Lawrence Lessig, major activist of clean government and founder of Change Congress, on the reformist impulse of the Tea Party and why the left should work towards the same goals.
Many of my friends have been puzzled that I have not been a strong critic of the Tea Party. Indeed, quite the opposite, I stand as a critical admirer. That means that while I don’t share most of the substantive ends of many in that movement, and I strongly object to the extremism of some, I am a genuine admirer of the urge to reform that is at the heart of the grassroots part of this, perhaps the most important political movement in the current political context.
But if that movement is to be as central to the restoration of the American Republic as its most passionate supporters believe, then it needs to recognize that while we don’t share common ends, we do face a common enemy. Special-interest-government is anathema to both the true Right and the limping Left. Progress would be to work together to end it.
That doesn’t mean we have to be pals or even speak to each other much. Hey, Martin Luther King and Malcom X only met once, but they certainly worked towards mostly the same goals. Karl Denninger, who co-founded the Tea Party specifically to oppose the bailouts of the banksters, says:
The Tea Party was initiated as a political protest against the unlawful and in fact unconstitutional usurpation of power from the Congress and The People in the form of extortion-led bailouts of enterprises that had engaged in acts that I, and many others, believe were at least civilly actionable and in many cases crossed the line into criminal activity.
The Tea Party was and is about the the corruption of American Politics and the blatant and outrageous theft from all Americans that has resulted.
Works for me, how about you? Lessig is correct. The Tea Party is an important political movement. So rather than singling out their extremist fringe then painting it as being typical (just like the Right did during anti-Iraq war protests) instead the Left should seriously embrace their anti-corruption stance.

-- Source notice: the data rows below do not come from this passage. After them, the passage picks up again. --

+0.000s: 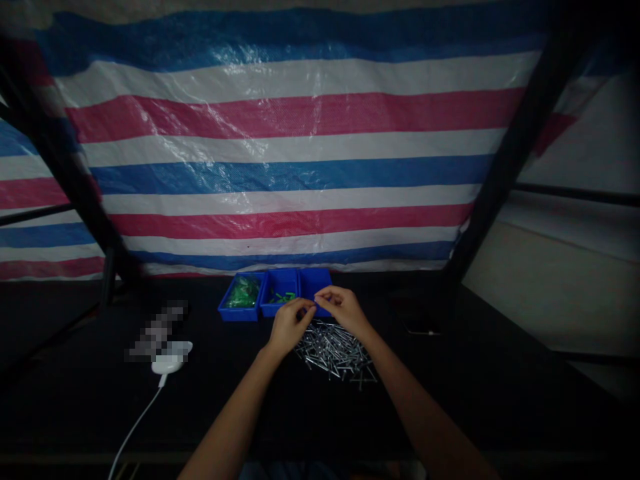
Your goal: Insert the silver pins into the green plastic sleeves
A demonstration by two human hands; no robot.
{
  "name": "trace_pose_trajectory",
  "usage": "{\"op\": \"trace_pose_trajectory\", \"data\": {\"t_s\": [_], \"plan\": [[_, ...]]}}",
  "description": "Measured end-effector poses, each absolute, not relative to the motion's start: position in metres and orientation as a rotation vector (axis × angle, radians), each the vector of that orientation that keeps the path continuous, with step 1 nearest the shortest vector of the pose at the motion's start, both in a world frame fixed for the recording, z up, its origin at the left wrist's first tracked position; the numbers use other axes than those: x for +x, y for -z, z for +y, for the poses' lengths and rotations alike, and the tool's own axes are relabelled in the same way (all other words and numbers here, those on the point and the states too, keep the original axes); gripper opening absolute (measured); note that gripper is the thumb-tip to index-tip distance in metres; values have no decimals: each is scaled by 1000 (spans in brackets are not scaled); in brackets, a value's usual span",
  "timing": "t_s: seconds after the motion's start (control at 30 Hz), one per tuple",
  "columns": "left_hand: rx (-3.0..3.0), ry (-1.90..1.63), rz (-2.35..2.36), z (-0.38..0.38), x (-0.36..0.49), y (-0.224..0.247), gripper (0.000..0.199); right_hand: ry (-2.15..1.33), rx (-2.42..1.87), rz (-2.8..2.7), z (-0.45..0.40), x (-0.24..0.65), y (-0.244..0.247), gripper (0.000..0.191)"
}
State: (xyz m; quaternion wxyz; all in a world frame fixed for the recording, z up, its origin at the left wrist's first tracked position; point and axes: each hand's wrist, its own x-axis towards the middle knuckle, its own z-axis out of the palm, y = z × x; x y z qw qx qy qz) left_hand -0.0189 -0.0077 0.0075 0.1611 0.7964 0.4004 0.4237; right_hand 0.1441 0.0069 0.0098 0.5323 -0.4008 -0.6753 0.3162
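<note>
My left hand [291, 325] and my right hand [344, 309] meet fingertip to fingertip over the front of the blue bins. Both have thumb and fingers pinched; whatever lies between them is too small to make out. Just below them a pile of silver screws or nails [334, 352] is spread on the black table. The left blue bin [240, 314] holds a clear bag with green pieces [243, 292]. A few loose green pieces [285, 297] lie in the middle blue bin [280, 277]. The right blue bin [314, 279] is partly covered by my right hand.
On the black table [215, 393], a white device [169, 362] with a cable stands left, beside a blurred-out object [157, 331]. A dark flat object [419, 325] lies right. Striped sheeting [300, 120] hangs behind, between dark frame posts.
</note>
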Motion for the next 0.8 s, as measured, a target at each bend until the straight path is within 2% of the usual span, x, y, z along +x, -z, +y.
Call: {"op": "trace_pose_trajectory", "data": {"t_s": [0.3,0.63,0.8], "plan": [[2012,-1308,1148,-1,-21,-7,21,-742,-958,-1610,4,144,-11,22],[1622,-1403,1068,8,-27,-7,26,-349,-1119,-1856,-8,142,-19,11],[1531,-1416,1018,6,-27,-10,27,-408,-1177,-1883,-5,139,-14,12]]}}
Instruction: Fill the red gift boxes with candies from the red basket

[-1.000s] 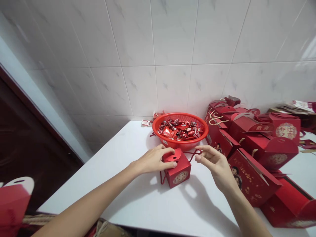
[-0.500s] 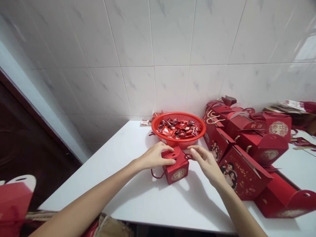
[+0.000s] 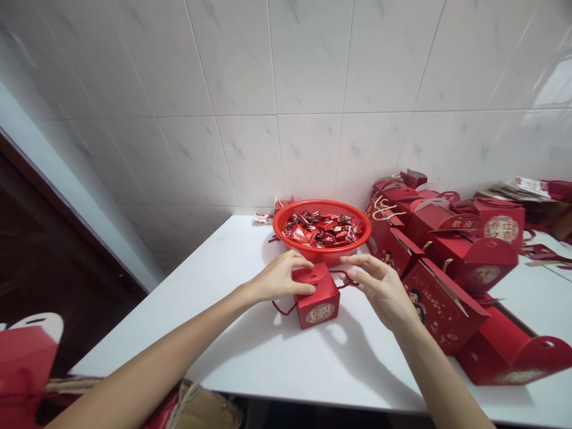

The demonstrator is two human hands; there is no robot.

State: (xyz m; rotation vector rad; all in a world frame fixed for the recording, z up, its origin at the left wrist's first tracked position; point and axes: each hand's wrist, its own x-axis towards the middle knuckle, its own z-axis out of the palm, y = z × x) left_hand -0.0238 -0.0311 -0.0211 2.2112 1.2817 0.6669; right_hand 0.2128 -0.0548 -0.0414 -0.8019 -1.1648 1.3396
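Note:
A small red gift box (image 3: pixel 318 304) with a pale round emblem on its front stands on the white table (image 3: pixel 223 351). My left hand (image 3: pixel 281 277) grips its top from the left, thumb on the near part of the lid and fingers behind. A dark red cord (image 3: pixel 284 310) loops out from the box's left side. On the right side, the cord's other loop (image 3: pixel 347 282) reaches my right hand (image 3: pixel 373 283), whose thumb and fingertips are pinched on it. Right behind the box sits a red plastic basket (image 3: pixel 367 235) full of wrapped candies (image 3: pixel 324 228).
Several larger red gift boxes (image 3: pixel 485 265) crowd the table's right side, some with gold cord handles. Flat cardboard pieces (image 3: pixel 513 190) are stacked at the far right. A white tiled wall (image 3: pixel 308 65) rises behind. Another red box (image 3: pixel 29 363) stands at lower left.
My right hand has shifted slightly right and opened its upper fingers a little, drawing the cord outward. The left hand keeps its hold on the box. The whole view has tilted slightly.

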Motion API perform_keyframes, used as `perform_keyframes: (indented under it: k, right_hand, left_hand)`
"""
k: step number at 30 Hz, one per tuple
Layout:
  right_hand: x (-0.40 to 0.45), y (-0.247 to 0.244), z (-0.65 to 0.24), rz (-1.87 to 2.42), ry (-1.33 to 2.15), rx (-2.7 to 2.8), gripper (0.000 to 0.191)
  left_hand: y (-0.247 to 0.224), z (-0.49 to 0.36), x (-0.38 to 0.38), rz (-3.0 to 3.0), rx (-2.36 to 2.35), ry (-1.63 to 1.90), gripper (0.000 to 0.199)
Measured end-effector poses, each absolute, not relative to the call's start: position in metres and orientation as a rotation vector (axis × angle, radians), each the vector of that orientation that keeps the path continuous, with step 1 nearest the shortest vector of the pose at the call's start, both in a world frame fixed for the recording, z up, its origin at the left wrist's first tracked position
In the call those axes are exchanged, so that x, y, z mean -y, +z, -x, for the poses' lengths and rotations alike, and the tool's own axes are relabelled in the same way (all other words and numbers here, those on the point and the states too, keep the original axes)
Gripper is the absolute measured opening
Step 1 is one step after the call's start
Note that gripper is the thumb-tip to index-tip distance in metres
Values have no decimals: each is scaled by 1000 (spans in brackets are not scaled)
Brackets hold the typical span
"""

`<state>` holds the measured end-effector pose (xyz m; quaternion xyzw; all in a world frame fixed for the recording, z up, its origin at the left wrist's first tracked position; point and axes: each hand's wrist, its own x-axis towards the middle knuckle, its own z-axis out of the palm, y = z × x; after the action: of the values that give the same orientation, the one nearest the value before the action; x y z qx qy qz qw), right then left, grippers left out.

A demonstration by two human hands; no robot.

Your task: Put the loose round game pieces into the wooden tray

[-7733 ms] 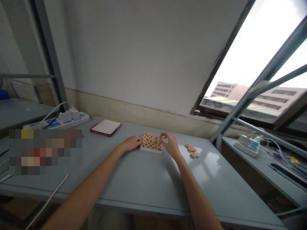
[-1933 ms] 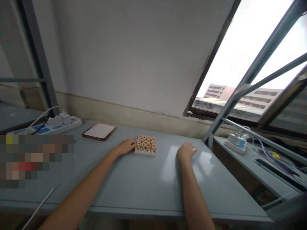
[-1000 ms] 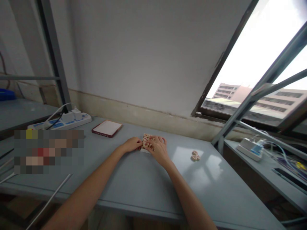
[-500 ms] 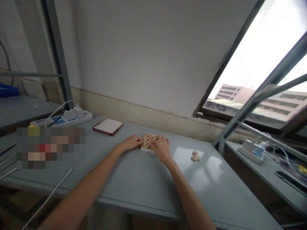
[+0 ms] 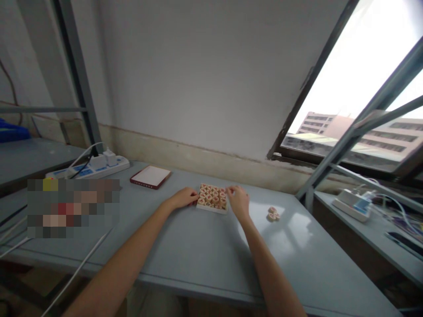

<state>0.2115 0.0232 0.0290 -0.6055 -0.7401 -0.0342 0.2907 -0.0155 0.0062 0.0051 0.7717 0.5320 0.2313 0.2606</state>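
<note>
An open shallow box (image 5: 211,210) sits on the desk, filled with rows of round wooden Chinese chess pieces (image 5: 211,193) carrying dark and red markings. Against its left side, my left hand (image 5: 185,197) has curled fingers gripping the edge. My right hand (image 5: 238,200) is at the box's right edge, its fingers bent and slightly apart, with no piece visible in them. Farther right, several loose chess pieces (image 5: 272,214) form a small cluster on the desk.
A dark red box lid (image 5: 150,177) with a pale top lies to the left. Behind it on the left is a white power strip (image 5: 99,166). A metal frame post (image 5: 309,198) rises at the desk's right, beside another power strip (image 5: 353,204) and cables. A blurred patch hides things at left.
My right hand has lifted off the pieces and shifted right to the box's edge, uncovering the rows. My left hand stays at the left side. The view has tilted slightly.
</note>
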Motion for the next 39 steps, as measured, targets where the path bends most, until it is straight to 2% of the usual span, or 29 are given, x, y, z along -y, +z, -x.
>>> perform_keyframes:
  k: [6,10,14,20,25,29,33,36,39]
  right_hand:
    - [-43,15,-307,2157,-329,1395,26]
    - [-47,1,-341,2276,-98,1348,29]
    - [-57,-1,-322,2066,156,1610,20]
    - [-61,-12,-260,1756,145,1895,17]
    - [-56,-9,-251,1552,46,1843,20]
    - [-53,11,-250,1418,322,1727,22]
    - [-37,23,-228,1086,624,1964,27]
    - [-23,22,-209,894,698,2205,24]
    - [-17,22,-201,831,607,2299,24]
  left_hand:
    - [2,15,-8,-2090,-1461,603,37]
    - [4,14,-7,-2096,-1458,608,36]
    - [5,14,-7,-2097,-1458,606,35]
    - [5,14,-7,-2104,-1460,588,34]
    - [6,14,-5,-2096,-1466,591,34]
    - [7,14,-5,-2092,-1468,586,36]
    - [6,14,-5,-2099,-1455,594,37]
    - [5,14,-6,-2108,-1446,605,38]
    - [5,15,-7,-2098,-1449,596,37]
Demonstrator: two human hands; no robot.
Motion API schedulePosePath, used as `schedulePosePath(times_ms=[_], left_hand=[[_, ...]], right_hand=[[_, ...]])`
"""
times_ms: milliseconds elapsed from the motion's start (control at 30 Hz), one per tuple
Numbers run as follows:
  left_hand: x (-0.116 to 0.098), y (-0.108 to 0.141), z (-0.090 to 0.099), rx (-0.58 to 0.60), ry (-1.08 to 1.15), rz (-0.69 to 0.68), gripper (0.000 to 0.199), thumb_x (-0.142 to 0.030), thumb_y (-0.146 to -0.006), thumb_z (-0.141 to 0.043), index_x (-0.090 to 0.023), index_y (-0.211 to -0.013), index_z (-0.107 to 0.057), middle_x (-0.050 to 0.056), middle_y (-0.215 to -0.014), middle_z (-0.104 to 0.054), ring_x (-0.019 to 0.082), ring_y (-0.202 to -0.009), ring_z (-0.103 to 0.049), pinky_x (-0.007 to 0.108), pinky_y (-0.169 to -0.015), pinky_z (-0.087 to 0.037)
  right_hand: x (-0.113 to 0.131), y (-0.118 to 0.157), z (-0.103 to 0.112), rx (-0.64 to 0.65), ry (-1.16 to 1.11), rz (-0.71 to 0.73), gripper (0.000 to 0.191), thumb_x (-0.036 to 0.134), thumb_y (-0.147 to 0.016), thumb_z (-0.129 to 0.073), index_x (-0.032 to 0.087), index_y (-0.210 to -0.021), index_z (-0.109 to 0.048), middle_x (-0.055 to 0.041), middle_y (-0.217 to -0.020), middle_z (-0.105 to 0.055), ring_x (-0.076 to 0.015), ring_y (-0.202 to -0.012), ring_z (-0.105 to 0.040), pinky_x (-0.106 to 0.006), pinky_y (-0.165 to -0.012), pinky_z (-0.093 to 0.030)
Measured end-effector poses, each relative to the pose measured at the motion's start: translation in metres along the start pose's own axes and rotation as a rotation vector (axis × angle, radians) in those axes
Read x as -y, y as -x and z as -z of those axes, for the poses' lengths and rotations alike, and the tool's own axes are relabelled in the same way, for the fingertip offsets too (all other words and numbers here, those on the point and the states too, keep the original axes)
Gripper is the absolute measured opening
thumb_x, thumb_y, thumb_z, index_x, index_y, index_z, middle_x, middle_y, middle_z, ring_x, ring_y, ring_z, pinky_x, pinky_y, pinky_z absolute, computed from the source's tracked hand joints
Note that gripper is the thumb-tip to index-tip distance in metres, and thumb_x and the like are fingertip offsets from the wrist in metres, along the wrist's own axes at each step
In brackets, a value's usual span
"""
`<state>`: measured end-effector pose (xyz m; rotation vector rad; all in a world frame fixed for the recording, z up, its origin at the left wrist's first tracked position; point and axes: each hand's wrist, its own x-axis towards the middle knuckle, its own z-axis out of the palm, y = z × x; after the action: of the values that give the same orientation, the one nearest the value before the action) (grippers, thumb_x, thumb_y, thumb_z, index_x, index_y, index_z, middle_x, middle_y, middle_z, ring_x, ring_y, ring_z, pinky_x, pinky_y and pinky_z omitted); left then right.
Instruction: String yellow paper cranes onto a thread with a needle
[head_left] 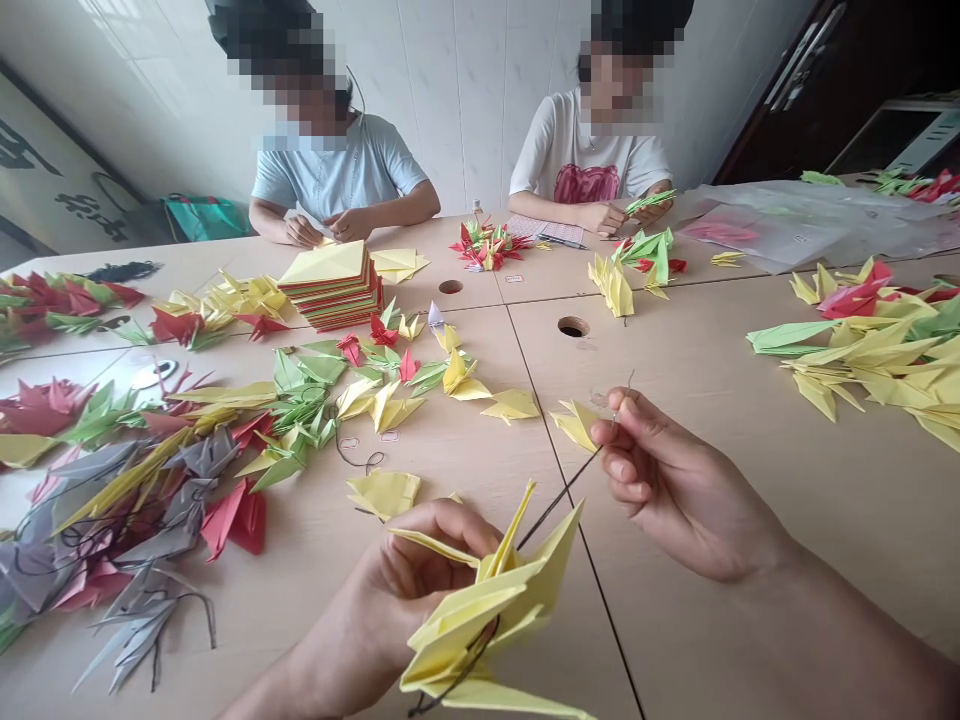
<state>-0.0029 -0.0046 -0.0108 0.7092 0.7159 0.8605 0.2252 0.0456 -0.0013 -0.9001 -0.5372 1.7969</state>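
Two co-workers [330, 160] are counted seated across the bench [750, 480]. Two round holes [573, 327] are noted in its top. One stack of square paper [334, 285] is recorded. One yellow folded crane [487, 600] and one dark thread [559, 497] are held in two hands [405, 590]. The loose folded cranes [315, 400] are too many to be counted.

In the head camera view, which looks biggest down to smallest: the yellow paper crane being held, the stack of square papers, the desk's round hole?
1. yellow paper crane, though nearness to the camera inflates it
2. stack of square papers
3. round hole
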Motion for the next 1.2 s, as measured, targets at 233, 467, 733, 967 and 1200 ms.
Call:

“The limping Left”, indeed. Liberals seem in thrall to Obama, waiting for him to do the right thing. So they don’t substantially criticize the Obama Adminstration or get in the faces of Democratic politicians who support the banksters the way the Tea Party does with Republicans. And they need to.
As for the hard Left, well, just look at Pacifica. They own five radio stations in major metro areas and used to be a genuine voice of the Left but are now disintegrating into Loony Land, at time when such a voice is most needed. The Marxist Left, now that they finally have a real life capitalist crisis to organize on, has mostly disappeared from public view. Go figure.
The Left and the Right does indeed face a common enemy. Let’s focus on that.